> _TASK INSTRUCTIONS_
Take the line containing "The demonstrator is" and each line after it through the end of the data below, and return them exactly, minus any pictures.

> _INFORMATION SUPPLIED_
++++++++++++++++++++
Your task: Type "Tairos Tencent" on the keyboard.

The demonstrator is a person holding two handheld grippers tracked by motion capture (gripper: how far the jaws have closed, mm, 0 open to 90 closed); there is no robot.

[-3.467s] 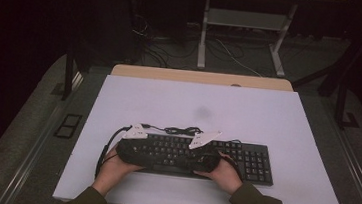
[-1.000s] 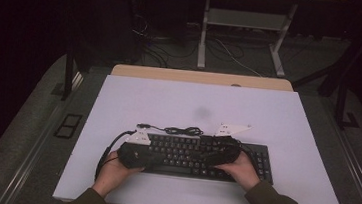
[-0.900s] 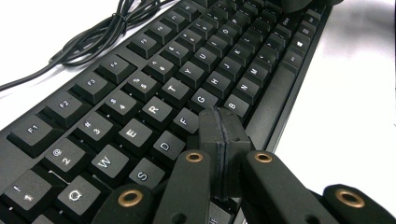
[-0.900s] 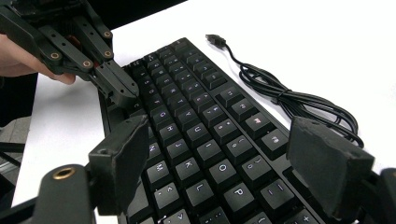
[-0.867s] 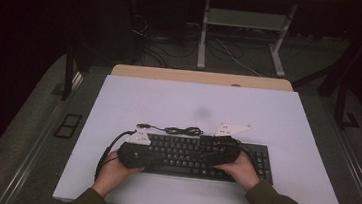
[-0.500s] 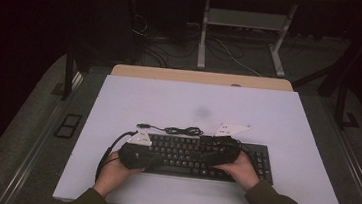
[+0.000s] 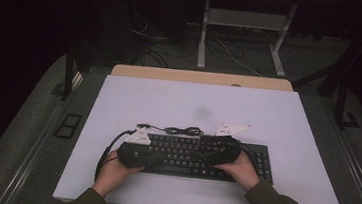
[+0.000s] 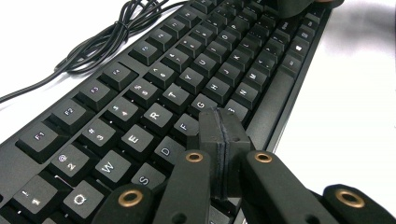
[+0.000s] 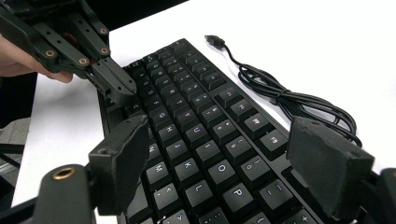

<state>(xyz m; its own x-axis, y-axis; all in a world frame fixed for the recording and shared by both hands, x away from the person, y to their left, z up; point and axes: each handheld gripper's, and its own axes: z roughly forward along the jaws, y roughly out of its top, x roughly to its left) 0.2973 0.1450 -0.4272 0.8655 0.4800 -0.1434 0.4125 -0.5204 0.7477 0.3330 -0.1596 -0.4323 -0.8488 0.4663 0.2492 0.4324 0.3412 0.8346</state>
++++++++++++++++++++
> _OUTPUT OF THE EXERCISE_
The demonstrator is a person holding two handheld grippers tracked by motion capture (gripper: how far the jaws have closed, mm, 0 open to 90 closed); there is no robot.

[-3.467s] 
[-1.000s] 
[-0.900s] 
[-0.900s] 
[-0.867s] 
[-0.500s] 
[+0.000s] 
[+0.000s] 
[+0.000s] 

<state>(xyz m; its own x-axis, y-axis; all in a world frame fixed for the recording and shared by both hands, x away from the person, y to their left, z up; point and axes: each handheld gripper's, and its own axes: z roughly forward along the jaws, y roughly out of its top, x roughly to its left) 0.2973 0.1450 -0.4272 0.8655 0.4800 -0.1434 0.4125 -0.5204 0.7477 0.3330 -0.1596 -0.4323 -0.8488 0.4663 0.2492 0.4324 0.3412 0.8346</state>

This output requires nothing more.